George Bickers
681817 Bombardier George Bickers, A Battery, Royal Field Artillery, 276 Brigade, 55th (West Lancashire Division, Territorial), died of wounds ‘France and Flanders', 20 May 1918, aged 31, when the ‘Kaiser/Ludendorff Offensive' drove the Allies back towards Paris, probably the most serious setback of the war. His Battery was equipped with 18-pounders and 4.5 inch howitzers. The Division fought a rearguard at Hazebrouck (see Frederick Bizzell) in mid-April. He was buried at Pernes British War Cemetery, Pas de Calais, set up in April 1918 when four Casualty Clearing Stations, two Canadian (1st and 4th) and two British (6th and 22nd) had to fall back on Pernes in the face of the German advance. They buried over one thousand dead in the new cemetery.
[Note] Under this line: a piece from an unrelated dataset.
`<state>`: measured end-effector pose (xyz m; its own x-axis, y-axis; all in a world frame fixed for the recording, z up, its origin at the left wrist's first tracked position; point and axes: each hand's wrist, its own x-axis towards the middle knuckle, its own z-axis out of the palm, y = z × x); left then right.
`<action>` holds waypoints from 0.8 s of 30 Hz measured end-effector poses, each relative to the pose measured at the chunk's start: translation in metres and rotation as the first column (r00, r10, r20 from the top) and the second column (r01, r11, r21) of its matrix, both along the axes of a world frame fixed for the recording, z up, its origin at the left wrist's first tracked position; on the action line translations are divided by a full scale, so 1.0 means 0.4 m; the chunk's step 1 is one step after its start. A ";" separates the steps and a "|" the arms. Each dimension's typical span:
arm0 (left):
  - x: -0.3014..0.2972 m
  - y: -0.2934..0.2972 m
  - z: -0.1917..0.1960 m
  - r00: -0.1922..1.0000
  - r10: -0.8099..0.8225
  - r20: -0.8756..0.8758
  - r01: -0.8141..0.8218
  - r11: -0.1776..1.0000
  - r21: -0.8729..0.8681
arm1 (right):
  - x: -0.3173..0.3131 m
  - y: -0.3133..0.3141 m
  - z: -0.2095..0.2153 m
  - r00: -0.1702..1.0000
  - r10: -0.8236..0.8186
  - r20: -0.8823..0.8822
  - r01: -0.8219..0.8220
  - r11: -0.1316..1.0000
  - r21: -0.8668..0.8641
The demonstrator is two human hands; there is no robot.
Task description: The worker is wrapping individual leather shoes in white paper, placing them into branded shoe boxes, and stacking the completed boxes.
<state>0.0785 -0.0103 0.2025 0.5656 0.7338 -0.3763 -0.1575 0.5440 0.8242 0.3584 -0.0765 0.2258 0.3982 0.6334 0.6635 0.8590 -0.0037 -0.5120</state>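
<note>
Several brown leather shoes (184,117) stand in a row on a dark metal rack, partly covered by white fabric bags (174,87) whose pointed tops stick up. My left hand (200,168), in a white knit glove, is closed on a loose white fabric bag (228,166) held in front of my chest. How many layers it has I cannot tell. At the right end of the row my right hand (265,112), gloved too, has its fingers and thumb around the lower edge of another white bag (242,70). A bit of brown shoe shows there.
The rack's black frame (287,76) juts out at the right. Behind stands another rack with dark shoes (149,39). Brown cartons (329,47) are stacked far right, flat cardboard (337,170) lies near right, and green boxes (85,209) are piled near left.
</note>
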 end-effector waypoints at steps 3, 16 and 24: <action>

According to the Censuses, George was born in Wheatley in 1887. His parents were George Bickers and Emily Eliza Parish who had married at Marylebone Road, Westminster. In 1891 the family were living in St George Hanover Square, London, where George senior was a servant. In 1901 they had moved to Beccles in Suffolk and George senior gave his occupation as ‘groom at hotel'. George junior married Minnie Maria Crisp in 1909 in Wangford and the 1911 census shows that he was working as a wood sawyer.